Which is to say, I’m not.
“It’s best to keep your distance. Kill him with apathy. Better that than risk humiliation.”
She had me there. Leaning back in my chair, I took a deep breath. Without warning, the rest of my day came back to me: flashes of the four college kids I had seen, and the weird feelings they’d brought with them.
“Nathan isn’t the only person come to town,” I said, and quickly told Meriah about the three strangers. Leaving out the part about the puking.
“They sound like kids on a spring break road trip. Why would you worry about them?”
This gave me pause. I’d never told Meriah about my instincts. I tended to keep that part of my life hidden as it seemed a little woo-woo. These kids rang the alarm bells stronger than anyone I ever encountered, sure, but how to explain that?
“They just gave me the willies, I guess,” I said, leaning back in the chair. “Too perfect.”
“Perfect girls give me the willies, too.” Meriah laughed. “They spend way too much time on their hair.”
#
At home, my mom was in kitchen with dinner. She gave me a kiss on the head and launched in to a tirade about the latest employee at the theater, a projectionist who kept coming late to work.
“If I have to go up there to start the movie,” my mom said, pulling the burgers out of her bag of fast food (fast food is a staple at our house. Thursdays are burgers from Big Al’s), “Then that’s fifty percent of his job right there. But can I dock fifty percent of his pay for that? No. Why? Well, that would just make me a terrible boss now, wouldn’t it? Ugh.”

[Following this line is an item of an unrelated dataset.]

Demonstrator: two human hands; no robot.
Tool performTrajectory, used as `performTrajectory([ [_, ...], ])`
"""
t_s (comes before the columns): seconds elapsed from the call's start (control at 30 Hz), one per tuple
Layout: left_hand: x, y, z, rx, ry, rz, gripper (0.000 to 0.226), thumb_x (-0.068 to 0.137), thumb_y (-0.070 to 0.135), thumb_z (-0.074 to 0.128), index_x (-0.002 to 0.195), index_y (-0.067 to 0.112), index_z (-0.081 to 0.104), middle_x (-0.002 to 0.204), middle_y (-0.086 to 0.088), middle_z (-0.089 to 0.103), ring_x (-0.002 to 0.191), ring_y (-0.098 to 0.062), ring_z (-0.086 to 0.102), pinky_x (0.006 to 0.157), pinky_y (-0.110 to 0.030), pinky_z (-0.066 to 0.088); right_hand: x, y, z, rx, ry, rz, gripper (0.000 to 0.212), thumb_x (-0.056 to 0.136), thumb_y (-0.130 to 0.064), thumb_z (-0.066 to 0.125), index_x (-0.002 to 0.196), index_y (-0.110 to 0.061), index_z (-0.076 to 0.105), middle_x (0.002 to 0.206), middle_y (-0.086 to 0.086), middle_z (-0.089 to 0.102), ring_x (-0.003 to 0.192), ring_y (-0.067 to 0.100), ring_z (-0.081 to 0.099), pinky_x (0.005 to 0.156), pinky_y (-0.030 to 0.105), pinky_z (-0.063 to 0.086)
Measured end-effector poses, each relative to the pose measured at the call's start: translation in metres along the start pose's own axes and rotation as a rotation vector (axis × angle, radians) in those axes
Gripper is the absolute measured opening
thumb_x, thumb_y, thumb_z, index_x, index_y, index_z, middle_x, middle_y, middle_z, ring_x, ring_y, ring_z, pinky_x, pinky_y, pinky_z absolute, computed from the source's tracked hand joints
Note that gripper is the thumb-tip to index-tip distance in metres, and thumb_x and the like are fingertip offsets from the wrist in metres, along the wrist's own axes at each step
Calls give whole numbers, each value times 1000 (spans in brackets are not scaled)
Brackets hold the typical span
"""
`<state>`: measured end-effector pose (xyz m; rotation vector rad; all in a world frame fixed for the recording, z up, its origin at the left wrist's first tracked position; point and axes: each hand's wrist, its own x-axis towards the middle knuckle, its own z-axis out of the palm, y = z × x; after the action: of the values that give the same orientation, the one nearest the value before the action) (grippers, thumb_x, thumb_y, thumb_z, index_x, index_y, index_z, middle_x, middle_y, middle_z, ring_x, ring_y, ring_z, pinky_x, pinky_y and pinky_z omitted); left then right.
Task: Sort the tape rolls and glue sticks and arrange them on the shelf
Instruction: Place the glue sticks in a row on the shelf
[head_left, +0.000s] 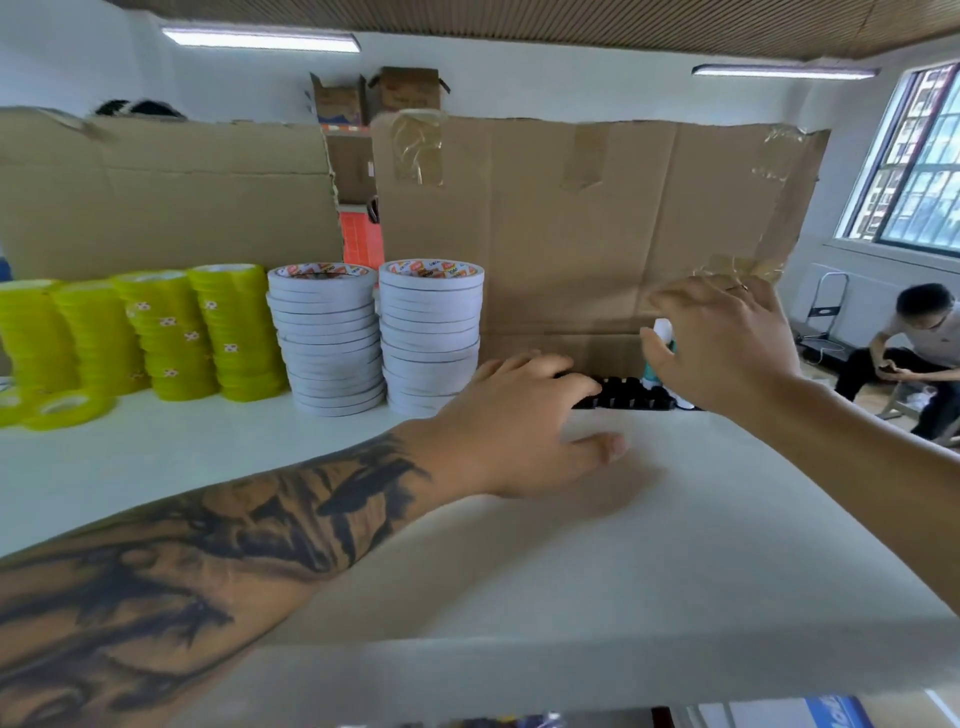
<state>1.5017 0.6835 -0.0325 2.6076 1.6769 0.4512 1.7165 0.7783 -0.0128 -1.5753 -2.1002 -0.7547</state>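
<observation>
Standing at 9 o'clock on the white shelf (208, 467) were stacks of yellow tape rolls (156, 332), then two stacks of white tape rolls (379, 338). Left hand (524, 421), fingers relaxed, touched a black tray (631, 393) at 12 o'clock. Right hand (727, 343) pinched an upright glue stick (661, 340) over the tray at 1 o'clock.

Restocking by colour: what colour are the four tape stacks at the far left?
Translucent yellow-green, clearest in the head view, the only view.
</observation>
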Motion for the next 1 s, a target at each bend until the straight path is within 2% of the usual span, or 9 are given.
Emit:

She collapsed in the chair and gave me a funny look, “What happened? You look like something happened.”
Here came the tough part. If my mom got wind that Nate was in town, she’d be hunting him down and running him right back out again. Plus, my mom was stressed. I wanted to tell her, but at I also wanted to eat before the fries got too soggy to digest. And I wanted a chance to figure things out for myself before she decided to figure them out for me. She sat down on the couch and I sat next to her. We both reached for the sodas, and sighed as we took sips, then laughed. We’re kind of similar that way.

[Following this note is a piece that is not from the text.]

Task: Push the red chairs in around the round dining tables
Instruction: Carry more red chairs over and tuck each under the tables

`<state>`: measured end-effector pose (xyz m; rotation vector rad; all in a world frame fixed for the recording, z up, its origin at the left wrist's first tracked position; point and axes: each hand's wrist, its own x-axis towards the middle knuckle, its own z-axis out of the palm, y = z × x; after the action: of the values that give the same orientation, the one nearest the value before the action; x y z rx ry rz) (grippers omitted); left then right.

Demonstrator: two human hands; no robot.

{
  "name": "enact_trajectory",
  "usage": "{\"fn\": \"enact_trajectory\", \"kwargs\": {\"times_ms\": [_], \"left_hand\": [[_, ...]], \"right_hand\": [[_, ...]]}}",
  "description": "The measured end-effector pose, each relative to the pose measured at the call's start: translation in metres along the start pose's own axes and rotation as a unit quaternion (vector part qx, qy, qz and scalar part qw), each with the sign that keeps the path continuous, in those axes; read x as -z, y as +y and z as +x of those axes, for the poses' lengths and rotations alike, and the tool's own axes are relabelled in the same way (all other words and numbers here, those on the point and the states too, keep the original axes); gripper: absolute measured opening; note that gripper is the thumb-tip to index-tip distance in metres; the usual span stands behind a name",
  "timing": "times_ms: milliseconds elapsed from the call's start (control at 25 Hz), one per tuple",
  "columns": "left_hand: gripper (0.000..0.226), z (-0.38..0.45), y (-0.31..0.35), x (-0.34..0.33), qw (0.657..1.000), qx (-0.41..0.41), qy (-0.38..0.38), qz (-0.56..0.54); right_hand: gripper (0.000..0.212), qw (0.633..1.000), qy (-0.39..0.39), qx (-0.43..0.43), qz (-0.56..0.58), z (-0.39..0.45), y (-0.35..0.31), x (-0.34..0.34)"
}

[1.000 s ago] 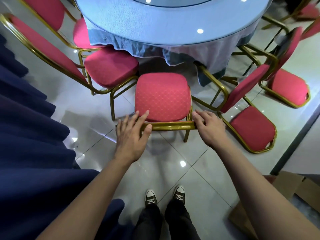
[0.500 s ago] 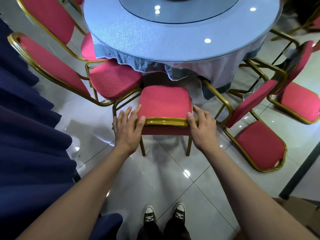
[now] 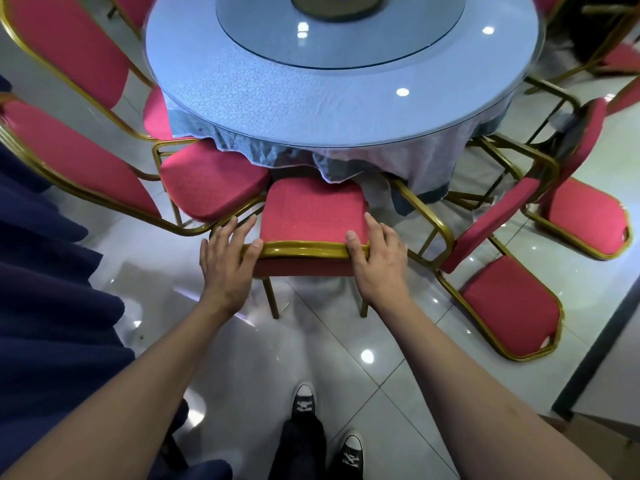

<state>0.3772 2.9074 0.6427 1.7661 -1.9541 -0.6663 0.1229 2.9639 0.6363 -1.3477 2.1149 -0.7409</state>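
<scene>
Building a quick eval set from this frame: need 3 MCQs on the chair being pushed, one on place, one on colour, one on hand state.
1. Where is the front edge of the chair's seat?
A. at the hanging tablecloth
B. far from the table
C. on top of the table

2. What colour is the chair frame?
A. silver
B. gold
C. black

3. How do the hands meet the chair's top rail?
A. both lifted clear of it
B. only one on it
C. left hand and right hand both on it

Answers: 1 A, the cloth's hem hangs right at the seat's front. 2 B, the tubing is gold. 3 C, a thumb hooks over the rail at each end, fingers pointing forward.
</scene>
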Motion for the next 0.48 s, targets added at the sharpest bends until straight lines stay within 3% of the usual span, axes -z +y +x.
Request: {"fn": "enact_trajectory", "kwargs": {"times_ms": [480], "left_hand": [[0.067, 0.046, -0.029, 0.019, 0.998, -0.058, 0.015, 0.008]], "right_hand": [[0.081, 0.999, 0.028, -0.016, 0.01, 0.019, -0.036, -0.026]]}}
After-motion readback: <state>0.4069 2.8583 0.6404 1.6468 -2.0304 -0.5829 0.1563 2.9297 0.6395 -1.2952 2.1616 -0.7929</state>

My mom looked a lot like me, add eighteen years. It was in the coloring that my dad came out. My mom had darker skin and black hair common for her Hispanic origin—my dad must have been white. My skin was slightly paler than hers, my hair was chestnut brown to her black, I had green eyes, where she had brown, and curls where her hair was straight. That came from my dad, too, she said. I would not know, seeing as he did not ever bother to look us up after I was born. Surprisingly, my mom did not harbor a grudge about this. He never lied to her, she said, so why should she be angry?